#### DIRECTIONS:
Only lines containing the string "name" belong in the answer; copy all of them from the entries.

#### Extracted records:
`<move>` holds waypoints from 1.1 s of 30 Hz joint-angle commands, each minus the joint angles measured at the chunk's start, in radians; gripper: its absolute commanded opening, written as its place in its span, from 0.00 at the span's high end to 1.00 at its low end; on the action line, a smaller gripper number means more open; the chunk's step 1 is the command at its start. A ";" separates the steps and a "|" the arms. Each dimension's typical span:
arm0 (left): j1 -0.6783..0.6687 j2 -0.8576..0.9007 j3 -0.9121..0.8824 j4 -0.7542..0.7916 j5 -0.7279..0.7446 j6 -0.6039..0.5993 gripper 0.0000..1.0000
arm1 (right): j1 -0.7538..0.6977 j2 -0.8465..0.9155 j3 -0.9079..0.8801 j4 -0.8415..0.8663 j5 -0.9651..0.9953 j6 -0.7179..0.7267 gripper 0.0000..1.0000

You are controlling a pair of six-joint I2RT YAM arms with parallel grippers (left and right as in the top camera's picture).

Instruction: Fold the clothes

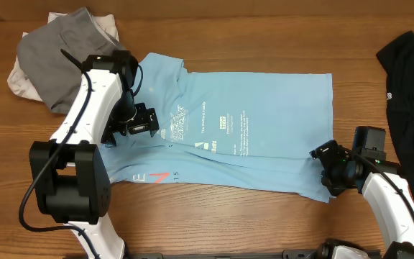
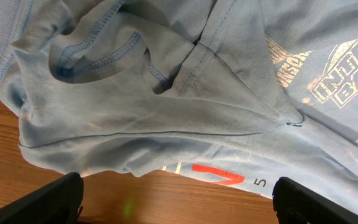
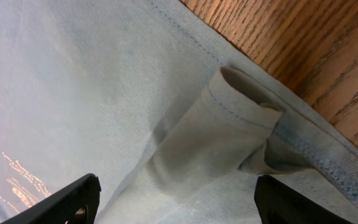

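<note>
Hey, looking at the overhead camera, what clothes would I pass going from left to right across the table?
Crumpled pile of grey and off-white garments → light blue short-sleeved cotton T-shirt with printed logos → black garment at the right edge.

Light: bright, even, from above | Shadows: soft and short, under the left arm point(image 1: 92, 108) on the blue shirt point(image 1: 264, 108) | Glare: mild sheen on the tabletop point(image 1: 228, 216), small green glint in the left wrist view | Focus: overhead sharp; wrist views slightly soft, fingers point(image 2: 48, 202) dark and blurred at the lower edges
</note>
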 commanded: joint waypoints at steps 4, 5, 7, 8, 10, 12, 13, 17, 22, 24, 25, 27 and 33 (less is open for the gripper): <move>-0.002 -0.022 0.018 0.004 -0.011 0.023 0.00 | -0.001 -0.008 -0.022 0.004 -0.016 0.011 0.16; -0.002 -0.022 0.018 0.006 -0.010 0.023 0.00 | -0.001 -0.006 -0.026 0.011 -0.016 0.014 0.16; -0.002 -0.022 0.018 0.008 -0.010 0.023 0.00 | -0.001 0.000 -0.035 0.027 -0.016 0.032 0.16; -0.002 -0.022 0.018 0.008 -0.010 0.023 0.00 | 0.001 0.005 -0.041 0.040 -0.020 0.034 0.17; -0.002 -0.022 0.018 0.008 -0.010 0.023 0.00 | 0.008 0.012 -0.052 0.064 -0.024 0.034 0.18; -0.002 -0.022 0.018 0.007 -0.011 0.023 0.00 | 0.021 0.021 -0.060 0.099 -0.032 0.034 0.22; -0.002 -0.022 0.018 0.008 -0.011 0.023 0.00 | 0.027 0.026 -0.063 0.114 -0.037 0.034 0.24; -0.002 -0.022 0.018 0.008 -0.011 0.023 0.00 | 0.055 0.032 -0.063 0.141 -0.041 0.036 0.27; -0.002 -0.022 0.018 0.008 -0.011 0.023 0.00 | 0.059 0.033 -0.063 0.140 -0.038 0.058 0.27; -0.002 -0.022 0.018 0.008 -0.011 0.023 0.00 | 0.059 0.033 -0.063 0.137 -0.032 0.057 0.28; -0.002 -0.022 0.018 0.008 -0.011 0.023 0.00 | 0.059 0.033 -0.063 0.138 -0.029 0.057 0.27; -0.002 -0.022 0.018 0.008 -0.011 0.023 0.00 | 0.059 0.033 -0.063 0.142 -0.029 0.057 0.28; -0.002 -0.022 0.018 0.008 -0.011 0.023 0.00 | 0.059 0.043 -0.064 0.148 -0.003 0.057 0.27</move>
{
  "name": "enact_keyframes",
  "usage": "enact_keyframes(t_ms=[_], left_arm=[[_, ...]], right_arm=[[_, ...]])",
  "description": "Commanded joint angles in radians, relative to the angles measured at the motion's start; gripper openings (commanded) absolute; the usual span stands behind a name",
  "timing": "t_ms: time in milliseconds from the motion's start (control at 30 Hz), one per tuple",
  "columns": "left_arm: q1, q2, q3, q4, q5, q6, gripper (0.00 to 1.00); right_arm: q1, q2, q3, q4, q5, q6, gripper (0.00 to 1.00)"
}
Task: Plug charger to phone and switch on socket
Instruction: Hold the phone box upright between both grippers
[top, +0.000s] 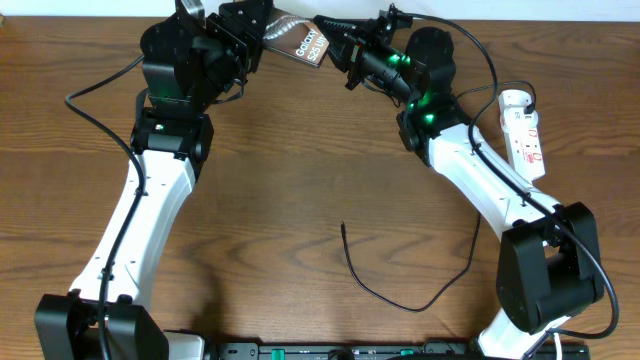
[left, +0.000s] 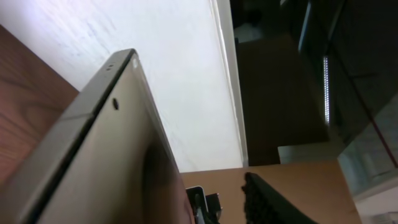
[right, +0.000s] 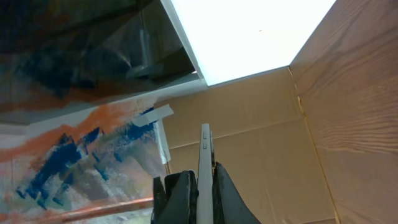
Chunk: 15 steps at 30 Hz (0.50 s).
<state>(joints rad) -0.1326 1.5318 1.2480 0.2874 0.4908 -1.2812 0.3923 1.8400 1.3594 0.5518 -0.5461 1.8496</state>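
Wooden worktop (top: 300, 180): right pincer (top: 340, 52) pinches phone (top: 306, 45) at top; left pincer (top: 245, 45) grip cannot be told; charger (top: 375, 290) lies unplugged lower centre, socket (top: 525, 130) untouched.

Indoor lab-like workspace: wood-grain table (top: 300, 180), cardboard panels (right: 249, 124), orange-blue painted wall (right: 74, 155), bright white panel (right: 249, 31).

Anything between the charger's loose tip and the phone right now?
Nothing visible: only bare table separates the charger tip from the phone, which the left pincer and right pincer both hold.
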Motion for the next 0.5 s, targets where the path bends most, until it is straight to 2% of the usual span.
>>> enact_keyframes(t_ms=[0, 200, 400, 433, 467], left_arm=[[0.002, 0.013, 0.017, 0.005, -0.005, 0.017, 0.43], [0.002, 0.015, 0.017, 0.005, -0.005, 0.017, 0.27], [0.002, 0.015, 0.017, 0.005, -0.005, 0.017, 0.19], [0.002, 0.015, 0.017, 0.006, -0.005, 0.017, 0.13], [0.002, 0.015, 0.017, 0.006, -0.004, 0.017, 0.11]], right_arm=[[0.01, -0.009, 0.019, 0.013, -0.03, 0.003, 0.01], [0.01, -0.009, 0.019, 0.013, -0.029, 0.0, 0.02], [0.01, -0.009, 0.019, 0.013, -0.034, -0.006, 0.01], [0.01, -0.009, 0.019, 0.013, -0.034, -0.007, 0.02], [0.01, -0.009, 0.019, 0.013, -0.036, -0.007, 0.02]])
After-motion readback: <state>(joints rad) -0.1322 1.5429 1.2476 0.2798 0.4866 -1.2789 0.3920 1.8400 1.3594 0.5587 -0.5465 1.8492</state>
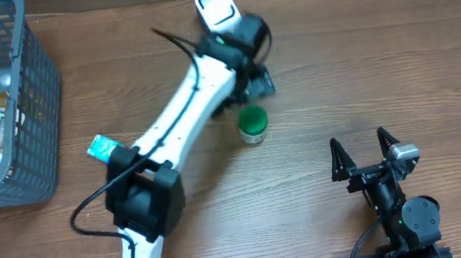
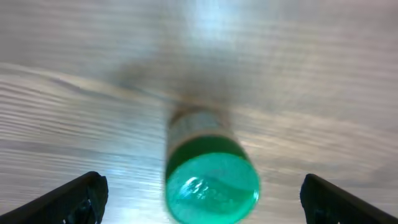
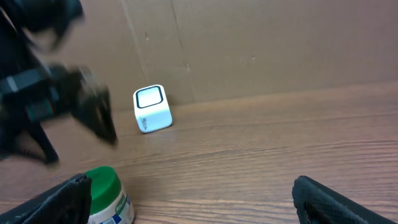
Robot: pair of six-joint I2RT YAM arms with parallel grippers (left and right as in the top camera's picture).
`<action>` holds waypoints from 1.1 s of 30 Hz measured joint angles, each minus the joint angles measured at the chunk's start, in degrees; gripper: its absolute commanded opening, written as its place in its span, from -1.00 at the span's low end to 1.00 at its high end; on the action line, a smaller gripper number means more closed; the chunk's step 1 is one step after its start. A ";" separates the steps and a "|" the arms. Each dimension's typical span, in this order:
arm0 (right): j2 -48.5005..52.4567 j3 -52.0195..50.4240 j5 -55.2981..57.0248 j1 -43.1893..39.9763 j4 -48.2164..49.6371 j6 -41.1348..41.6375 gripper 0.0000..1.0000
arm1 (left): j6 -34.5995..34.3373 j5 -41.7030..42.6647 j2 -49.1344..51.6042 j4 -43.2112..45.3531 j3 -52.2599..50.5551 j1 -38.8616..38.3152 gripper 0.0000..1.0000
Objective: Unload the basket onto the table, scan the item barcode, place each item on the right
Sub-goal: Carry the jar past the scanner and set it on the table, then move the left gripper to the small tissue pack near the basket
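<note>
The item is a small white jar with a green lid (image 1: 253, 124), standing upright on the wooden table. My left gripper (image 1: 258, 81) hovers just behind it, open, with nothing between its fingers. From the left wrist view the green lid (image 2: 211, 180) lies below and between the two wide-apart black fingertips (image 2: 84, 196). The white barcode scanner (image 1: 216, 8) stands at the back edge, beyond the left gripper. My right gripper (image 1: 358, 139) rests open near the front right, empty. In the right wrist view the jar (image 3: 106, 194) is at the lower left and the scanner (image 3: 152, 109) stands by the cardboard wall.
A grey wire basket (image 1: 34, 98) holding several snack packets fills the left side. A small teal packet (image 1: 102, 147) lies beside the left arm's base. A cardboard wall (image 3: 261, 43) closes off the back of the table.
</note>
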 measured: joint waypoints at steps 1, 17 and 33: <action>0.00 0.00 0.00 0.00 0.00 0.02 1.00 | 0.00 -0.39 -0.04 -0.72 1.22 0.50 0.96; 0.00 0.00 -0.02 0.00 0.02 0.02 1.00 | 0.85 -11.10 -3.10 -13.77 0.79 21.44 -0.46; 0.00 0.00 0.00 0.00 0.02 0.02 1.00 | 1.27 -15.15 -3.10 4.26 -24.39 26.40 -0.10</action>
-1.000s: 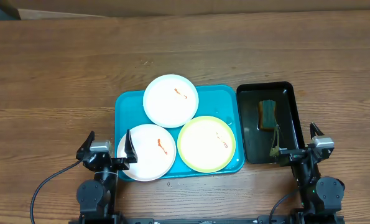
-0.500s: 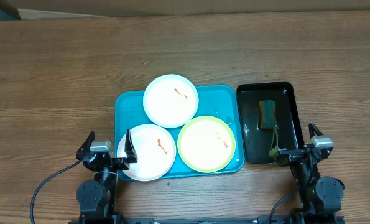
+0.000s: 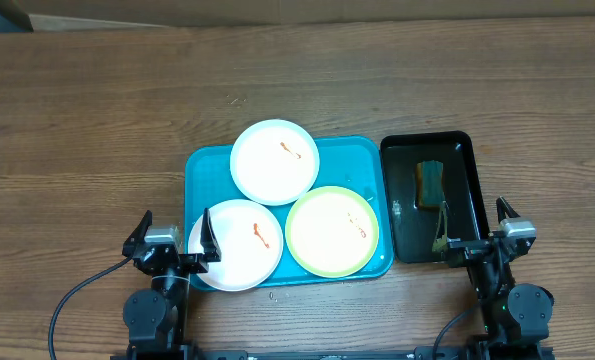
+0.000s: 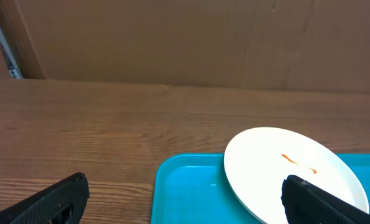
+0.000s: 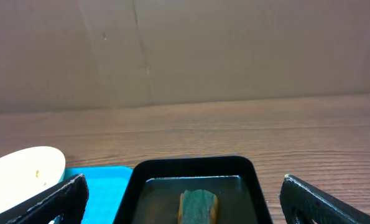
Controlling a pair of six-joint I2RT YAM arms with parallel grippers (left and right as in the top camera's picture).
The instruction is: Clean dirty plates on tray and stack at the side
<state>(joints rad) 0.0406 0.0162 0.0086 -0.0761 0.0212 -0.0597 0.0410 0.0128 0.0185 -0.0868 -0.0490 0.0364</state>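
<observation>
A teal tray (image 3: pixel 202 170) holds three dirty plates, each with an orange-red smear. One white plate (image 3: pixel 274 161) lies at the back. Another white plate (image 3: pixel 239 245) lies at the front left, overhanging the rim. A pale yellow-green plate (image 3: pixel 332 231) lies at the front right. My left gripper (image 3: pixel 174 237) is open and empty at the tray's front left corner; its view shows the tray (image 4: pixel 185 186) and a white plate (image 4: pixel 278 171). My right gripper (image 3: pixel 475 228) is open and empty over the near end of the black tray (image 3: pixel 459 145).
The black tray (image 5: pixel 194 168) to the right of the teal one holds shallow liquid and a green-and-yellow sponge (image 3: pixel 430 183), also in the right wrist view (image 5: pixel 198 205). A brown cardboard wall (image 4: pixel 185 37) stands behind the wooden table (image 3: pixel 97 120).
</observation>
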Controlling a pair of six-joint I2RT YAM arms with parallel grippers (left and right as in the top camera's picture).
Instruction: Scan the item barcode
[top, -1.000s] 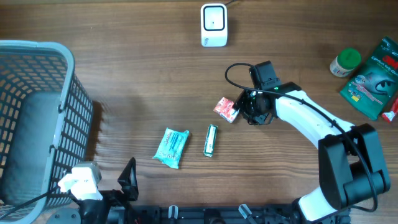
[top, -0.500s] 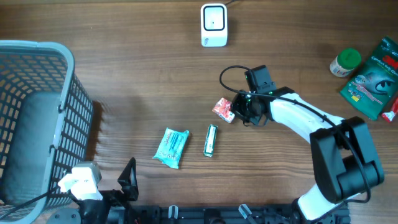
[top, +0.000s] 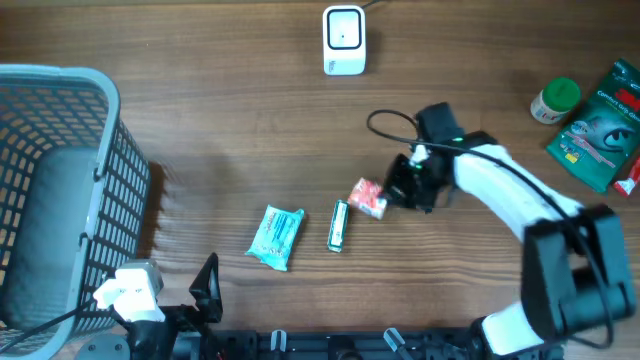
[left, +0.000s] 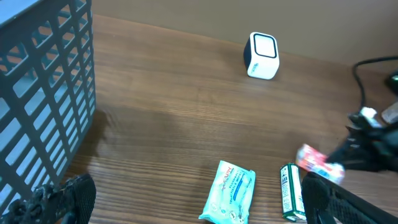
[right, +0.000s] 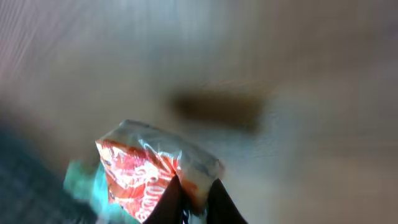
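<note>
My right gripper (top: 397, 188) is clamped on the edge of the red snack packet (top: 368, 197), just beside the green stick pack (top: 339, 226). Pick looks done. Left to do: carry it to the white scanner (top: 343, 40), well apart, and show it the barcode.

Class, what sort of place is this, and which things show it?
Probably a mock shop checkout on a table: a white scanner, a grey basket, and goods like the red packet and teal pouch.

The red-and-white crinkled plastic packet (right: 146, 171) is blurred in the right wrist view, print unreadable, lower end cut off at the picture's edge.
</note>
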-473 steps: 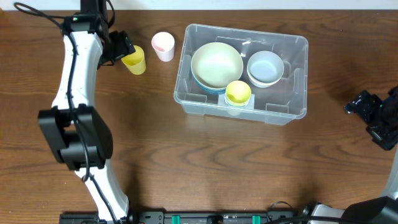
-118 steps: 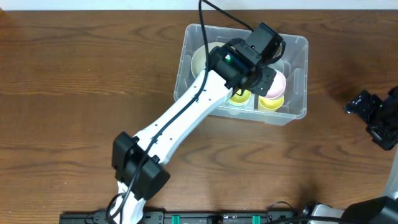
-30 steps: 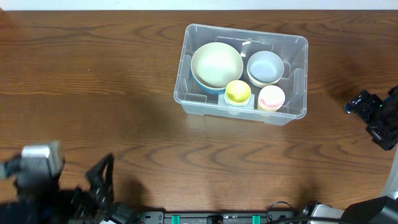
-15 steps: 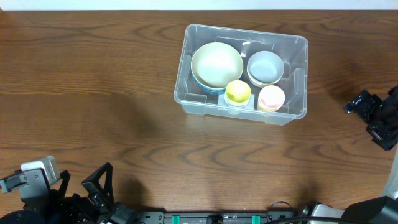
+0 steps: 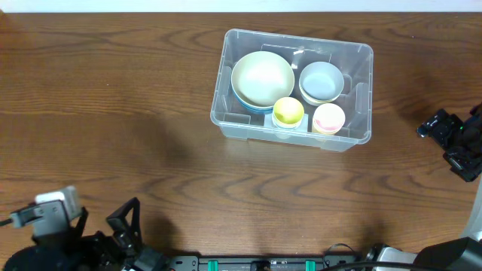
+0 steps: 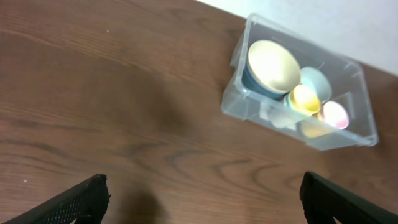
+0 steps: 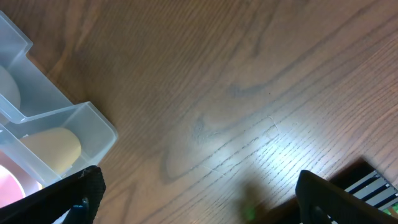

#### SOLUTION FOR THIS TASK:
  "name": "enact_keyframes",
  "description": "Commanded joint angles in radians, relative to the angles measured at the motion's start; gripper openings (commanded) absolute; the usual span stands behind a name",

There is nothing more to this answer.